● WORK REQUIRED
Using the entries that follow, write out the line containing "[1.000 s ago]", the line containing "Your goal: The", and every line between them, exactly and nothing else.

(Saved entries)
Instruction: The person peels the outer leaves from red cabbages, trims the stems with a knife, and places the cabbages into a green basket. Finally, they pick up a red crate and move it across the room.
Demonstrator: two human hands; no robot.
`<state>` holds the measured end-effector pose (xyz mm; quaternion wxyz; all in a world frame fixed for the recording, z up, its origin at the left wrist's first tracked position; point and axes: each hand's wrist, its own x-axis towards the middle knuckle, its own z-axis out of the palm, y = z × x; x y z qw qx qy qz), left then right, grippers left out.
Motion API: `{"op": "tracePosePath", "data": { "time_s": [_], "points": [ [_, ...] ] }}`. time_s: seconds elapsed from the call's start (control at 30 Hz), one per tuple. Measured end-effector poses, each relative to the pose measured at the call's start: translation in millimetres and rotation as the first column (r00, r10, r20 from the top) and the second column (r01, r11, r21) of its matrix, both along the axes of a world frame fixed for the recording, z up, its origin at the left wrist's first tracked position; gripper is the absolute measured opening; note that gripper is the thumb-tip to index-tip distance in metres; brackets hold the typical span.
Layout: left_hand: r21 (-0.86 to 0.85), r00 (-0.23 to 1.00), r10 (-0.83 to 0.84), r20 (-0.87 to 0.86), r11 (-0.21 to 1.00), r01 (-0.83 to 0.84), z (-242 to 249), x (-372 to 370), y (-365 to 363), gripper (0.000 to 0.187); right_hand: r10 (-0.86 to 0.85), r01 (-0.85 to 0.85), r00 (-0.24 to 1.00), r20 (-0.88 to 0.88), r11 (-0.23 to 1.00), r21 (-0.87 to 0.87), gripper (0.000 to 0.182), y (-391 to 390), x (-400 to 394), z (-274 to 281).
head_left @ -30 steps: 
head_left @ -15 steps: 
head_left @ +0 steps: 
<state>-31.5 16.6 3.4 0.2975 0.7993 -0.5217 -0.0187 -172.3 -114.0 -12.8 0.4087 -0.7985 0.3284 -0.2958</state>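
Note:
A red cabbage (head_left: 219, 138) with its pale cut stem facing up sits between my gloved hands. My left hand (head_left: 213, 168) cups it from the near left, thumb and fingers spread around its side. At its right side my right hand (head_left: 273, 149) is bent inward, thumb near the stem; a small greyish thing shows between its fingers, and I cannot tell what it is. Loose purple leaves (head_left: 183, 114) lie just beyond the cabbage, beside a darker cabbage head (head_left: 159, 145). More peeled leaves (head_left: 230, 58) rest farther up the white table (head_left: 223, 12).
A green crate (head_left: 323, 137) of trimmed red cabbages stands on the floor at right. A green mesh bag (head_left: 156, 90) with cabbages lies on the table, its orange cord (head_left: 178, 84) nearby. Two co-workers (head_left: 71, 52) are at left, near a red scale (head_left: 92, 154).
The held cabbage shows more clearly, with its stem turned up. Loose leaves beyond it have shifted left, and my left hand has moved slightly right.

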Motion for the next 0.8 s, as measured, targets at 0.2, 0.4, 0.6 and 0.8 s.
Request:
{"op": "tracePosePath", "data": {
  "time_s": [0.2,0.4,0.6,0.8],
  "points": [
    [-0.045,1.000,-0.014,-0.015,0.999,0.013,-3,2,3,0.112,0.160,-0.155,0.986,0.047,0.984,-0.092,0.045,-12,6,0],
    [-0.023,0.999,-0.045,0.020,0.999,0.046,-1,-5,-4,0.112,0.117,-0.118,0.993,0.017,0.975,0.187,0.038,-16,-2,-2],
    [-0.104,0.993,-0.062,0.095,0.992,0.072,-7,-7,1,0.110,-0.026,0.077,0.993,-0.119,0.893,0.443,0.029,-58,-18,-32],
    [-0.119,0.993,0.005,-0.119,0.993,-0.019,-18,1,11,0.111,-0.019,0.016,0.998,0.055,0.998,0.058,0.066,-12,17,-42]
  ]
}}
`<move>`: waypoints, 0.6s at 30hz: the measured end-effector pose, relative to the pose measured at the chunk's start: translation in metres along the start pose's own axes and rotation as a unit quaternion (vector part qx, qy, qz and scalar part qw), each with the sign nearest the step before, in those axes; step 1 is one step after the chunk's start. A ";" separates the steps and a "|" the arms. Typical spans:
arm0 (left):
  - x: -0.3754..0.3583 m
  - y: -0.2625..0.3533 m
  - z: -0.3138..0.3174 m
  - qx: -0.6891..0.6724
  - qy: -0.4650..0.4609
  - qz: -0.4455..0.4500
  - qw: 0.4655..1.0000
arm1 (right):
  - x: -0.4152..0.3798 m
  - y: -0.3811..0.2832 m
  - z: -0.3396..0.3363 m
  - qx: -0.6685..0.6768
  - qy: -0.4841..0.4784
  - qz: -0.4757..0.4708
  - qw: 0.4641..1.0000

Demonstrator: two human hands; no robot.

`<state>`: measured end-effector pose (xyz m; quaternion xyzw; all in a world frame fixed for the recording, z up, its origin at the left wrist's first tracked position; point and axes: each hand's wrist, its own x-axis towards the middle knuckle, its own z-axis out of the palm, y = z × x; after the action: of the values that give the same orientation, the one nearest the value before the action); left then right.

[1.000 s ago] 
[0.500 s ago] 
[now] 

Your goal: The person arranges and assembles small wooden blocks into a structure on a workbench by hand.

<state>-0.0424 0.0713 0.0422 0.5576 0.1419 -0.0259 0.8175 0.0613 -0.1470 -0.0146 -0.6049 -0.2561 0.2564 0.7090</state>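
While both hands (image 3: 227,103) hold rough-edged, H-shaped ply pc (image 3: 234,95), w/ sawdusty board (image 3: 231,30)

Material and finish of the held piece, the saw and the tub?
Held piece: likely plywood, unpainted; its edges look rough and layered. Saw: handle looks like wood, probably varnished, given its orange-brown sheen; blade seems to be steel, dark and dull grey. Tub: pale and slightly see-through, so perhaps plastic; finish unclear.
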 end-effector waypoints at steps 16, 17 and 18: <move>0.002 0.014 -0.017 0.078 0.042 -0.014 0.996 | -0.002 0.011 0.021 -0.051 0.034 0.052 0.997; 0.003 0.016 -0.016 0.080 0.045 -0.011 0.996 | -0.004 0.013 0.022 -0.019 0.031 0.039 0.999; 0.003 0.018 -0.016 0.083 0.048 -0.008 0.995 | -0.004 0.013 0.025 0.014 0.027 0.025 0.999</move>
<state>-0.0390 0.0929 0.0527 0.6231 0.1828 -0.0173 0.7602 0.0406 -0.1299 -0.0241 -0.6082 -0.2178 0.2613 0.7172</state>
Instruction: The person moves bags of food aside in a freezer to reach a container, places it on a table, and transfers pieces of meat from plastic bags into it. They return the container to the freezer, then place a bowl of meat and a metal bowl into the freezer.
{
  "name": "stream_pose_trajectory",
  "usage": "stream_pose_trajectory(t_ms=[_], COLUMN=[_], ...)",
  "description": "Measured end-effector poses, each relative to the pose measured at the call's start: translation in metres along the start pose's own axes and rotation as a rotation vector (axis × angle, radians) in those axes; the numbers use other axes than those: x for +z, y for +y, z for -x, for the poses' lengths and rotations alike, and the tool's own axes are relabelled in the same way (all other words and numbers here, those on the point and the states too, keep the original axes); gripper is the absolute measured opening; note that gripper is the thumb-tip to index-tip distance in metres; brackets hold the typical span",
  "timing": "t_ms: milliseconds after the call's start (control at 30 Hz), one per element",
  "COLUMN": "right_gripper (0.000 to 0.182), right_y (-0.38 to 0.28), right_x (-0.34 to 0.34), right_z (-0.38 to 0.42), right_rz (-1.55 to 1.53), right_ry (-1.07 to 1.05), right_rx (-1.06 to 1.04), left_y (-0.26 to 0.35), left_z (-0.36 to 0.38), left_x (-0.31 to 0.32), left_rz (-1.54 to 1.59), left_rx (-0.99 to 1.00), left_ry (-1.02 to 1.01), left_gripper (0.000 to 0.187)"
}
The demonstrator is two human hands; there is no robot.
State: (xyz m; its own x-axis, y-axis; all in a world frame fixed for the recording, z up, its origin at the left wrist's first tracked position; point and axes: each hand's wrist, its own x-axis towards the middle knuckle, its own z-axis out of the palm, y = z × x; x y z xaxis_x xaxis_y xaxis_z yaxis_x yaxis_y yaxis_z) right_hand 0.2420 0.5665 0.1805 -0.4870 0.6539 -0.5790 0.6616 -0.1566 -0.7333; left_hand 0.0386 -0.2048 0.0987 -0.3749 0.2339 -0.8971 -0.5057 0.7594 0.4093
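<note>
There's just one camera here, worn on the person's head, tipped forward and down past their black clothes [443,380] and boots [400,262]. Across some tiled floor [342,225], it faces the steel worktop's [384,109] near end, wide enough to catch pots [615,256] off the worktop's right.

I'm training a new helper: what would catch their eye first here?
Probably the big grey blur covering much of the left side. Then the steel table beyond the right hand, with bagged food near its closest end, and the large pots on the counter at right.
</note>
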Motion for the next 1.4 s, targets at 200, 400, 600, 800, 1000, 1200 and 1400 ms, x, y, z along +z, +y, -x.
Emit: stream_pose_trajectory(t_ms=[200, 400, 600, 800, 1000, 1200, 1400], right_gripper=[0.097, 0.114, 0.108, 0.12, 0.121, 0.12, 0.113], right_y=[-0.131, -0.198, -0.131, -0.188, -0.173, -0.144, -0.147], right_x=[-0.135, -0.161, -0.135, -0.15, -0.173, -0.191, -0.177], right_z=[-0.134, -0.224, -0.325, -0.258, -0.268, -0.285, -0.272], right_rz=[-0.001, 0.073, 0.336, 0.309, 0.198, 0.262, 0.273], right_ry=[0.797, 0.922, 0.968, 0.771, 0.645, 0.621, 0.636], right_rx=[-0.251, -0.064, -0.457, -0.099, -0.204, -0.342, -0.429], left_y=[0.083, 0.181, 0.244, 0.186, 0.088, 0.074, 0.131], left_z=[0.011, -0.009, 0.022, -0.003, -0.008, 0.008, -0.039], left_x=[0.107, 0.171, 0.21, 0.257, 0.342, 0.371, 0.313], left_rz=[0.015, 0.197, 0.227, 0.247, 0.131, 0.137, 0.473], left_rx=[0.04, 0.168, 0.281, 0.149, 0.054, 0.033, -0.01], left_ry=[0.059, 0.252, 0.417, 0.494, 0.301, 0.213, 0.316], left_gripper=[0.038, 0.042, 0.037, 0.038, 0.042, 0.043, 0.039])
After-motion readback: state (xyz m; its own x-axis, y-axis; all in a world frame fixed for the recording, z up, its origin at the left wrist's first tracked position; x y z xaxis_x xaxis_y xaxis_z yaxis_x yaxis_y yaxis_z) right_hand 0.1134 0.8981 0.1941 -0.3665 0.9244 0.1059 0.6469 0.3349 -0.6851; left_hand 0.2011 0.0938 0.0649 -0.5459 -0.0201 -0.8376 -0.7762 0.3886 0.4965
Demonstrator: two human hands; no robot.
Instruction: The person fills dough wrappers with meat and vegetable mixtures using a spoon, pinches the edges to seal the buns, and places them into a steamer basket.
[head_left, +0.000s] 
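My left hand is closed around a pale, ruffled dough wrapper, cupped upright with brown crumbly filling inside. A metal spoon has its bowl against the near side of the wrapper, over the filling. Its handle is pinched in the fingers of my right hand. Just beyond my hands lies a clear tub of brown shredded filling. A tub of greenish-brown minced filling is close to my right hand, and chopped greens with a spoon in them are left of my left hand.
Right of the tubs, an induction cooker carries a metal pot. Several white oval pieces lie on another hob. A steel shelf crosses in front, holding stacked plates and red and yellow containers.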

● SOLUTION TO THIS EXERCISE
[1.000 s ago] 
[0.500 s ago] 
[now] 

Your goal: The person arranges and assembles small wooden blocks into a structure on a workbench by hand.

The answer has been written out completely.